最近、平日の昼間を中心に、札幌~幌向や、旭川方面で運転されているキハ183系7550番台の試運転列車。目的は、予想がついている方も多いとは思いますが、今後の特急「オホーツク」「大雪」への元北斗車の投入にあるようです。
一般的には、番台が違ったとしても、元々の区間に同形式が運転されていた場合、試運転を行わずに編成変更することが多いのですが、今回のキハ183系7550番台は、ブレーキ特性が異なる事、また2014年から行ったエンジン交換工事によって、加速方法も異なっているようで、これらの運転方法を苗穂・旭川運転所の運転士さんに習熟させるため、というものが目的と思われます。
一般的なキハ183系と、こちらの7550番台の運転において異なると思われるのは次の2点です。
1、自動変速機を搭載していること
キハ183系7550番台では、2550番台時代に積んでいた660PSのエンジンから450PSのエンジンに変更した際、不足するパワーを少しでも補うため、それまでの手動変速の変速1段直結1段から、自動変速の変速1段直結4段に切り替わっています。ただし、これはエンジンを交換したキハ183-8550・9550とキハ182-7550・キロ182-7550のみで、同形式と連結可能なキハ183-4550・6001・6101は対象外となっています。
つまり、これらの形式と連結する場合・・・連結しない場合はわかりませんが・・・は、従来のキハ183系同様、変直切り替えレバーも操作する必要があります。とはいえ、通常とは異なる動作をする必要があるかもしれませんね・・・。ややこしいです(汗
2、ブレーキ特性
こちらは憶測のため、確証が持てないのですが・・・。
少なくとも2550番台時代から、こちらの番台ではブレーキ圧がほかのキハ183系と異なります。
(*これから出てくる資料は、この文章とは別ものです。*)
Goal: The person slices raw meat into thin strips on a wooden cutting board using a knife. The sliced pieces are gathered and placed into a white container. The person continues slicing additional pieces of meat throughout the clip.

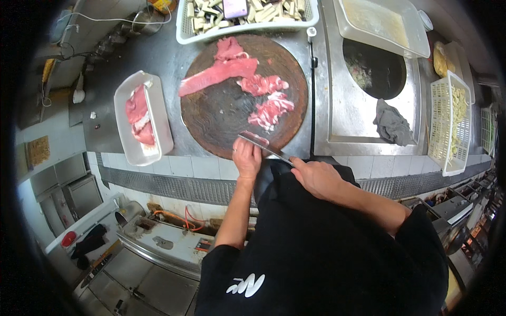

これは、この550番台系列のみ130km/h運転を行ったためで、130km/h運転時にも600m以内に停止できるために、このような対策がされました。このため、3550・2550番台は、他のキハ183系と連結できなくなっています。ここまでは、確実な話です。
ここからが推測のお話。
現在のキハ183系7550番台の「北斗」の停車シーンを見ていた人は、「やたらブレーキが強い」と思うことも少なくなかったと思います。筆者もそう考えていましたが、こういう動作になったのは、間違いなくエンジンを交換した後です。その理由について考えてみました。
キハ183系のうち120km/h運転に対応している500・1500・1550と、550・1550番台では、自動空気ブレーキという、ブレーキがかかるまでのラグが発生する車両で、600m以内に停止するために、ダイナミックブレーキというものを装備しています。
これは、車で言うところのエンジンブレーキで、高回転で回したエンジンが、回転数を下げようとする動きをブレーキ力に生かす方法です。
現在では、排気ブレーキと名を変え、キハ281系以降のJR北海道の特急型気動車には全車装備されています。
さて、このダイナミックブレーキ、実はキハ183系のエンジン交換車では使えなかったのではないでしょうか?
2018年現在、JR形式のエンジンを搭載するキハ183系は、7550・8550・9550番台を除けば、キハ183/182-200番台くらいのもので、こちらは最高速度110km/hとなっており、ダイナミックブレーキは装備されていません。
つまり、120km/h以上の対応車では初めての例だったのです。
もし、ダイナミックブレーキが対応できないとなれば、最高速度を元々の130km/hから120km/hに落としても、600m以内の停止は難しい可能性があります。
そこで、ブレーキのてこ比ないし圧力比をさらに高めたのではないでしょうか。これにより、低速域で、一気に止まってしまうブレーキ特性になってしまったのではないかと思います。
ともあれ、6月までには変わると言われている特急オホーツク。楽しみです。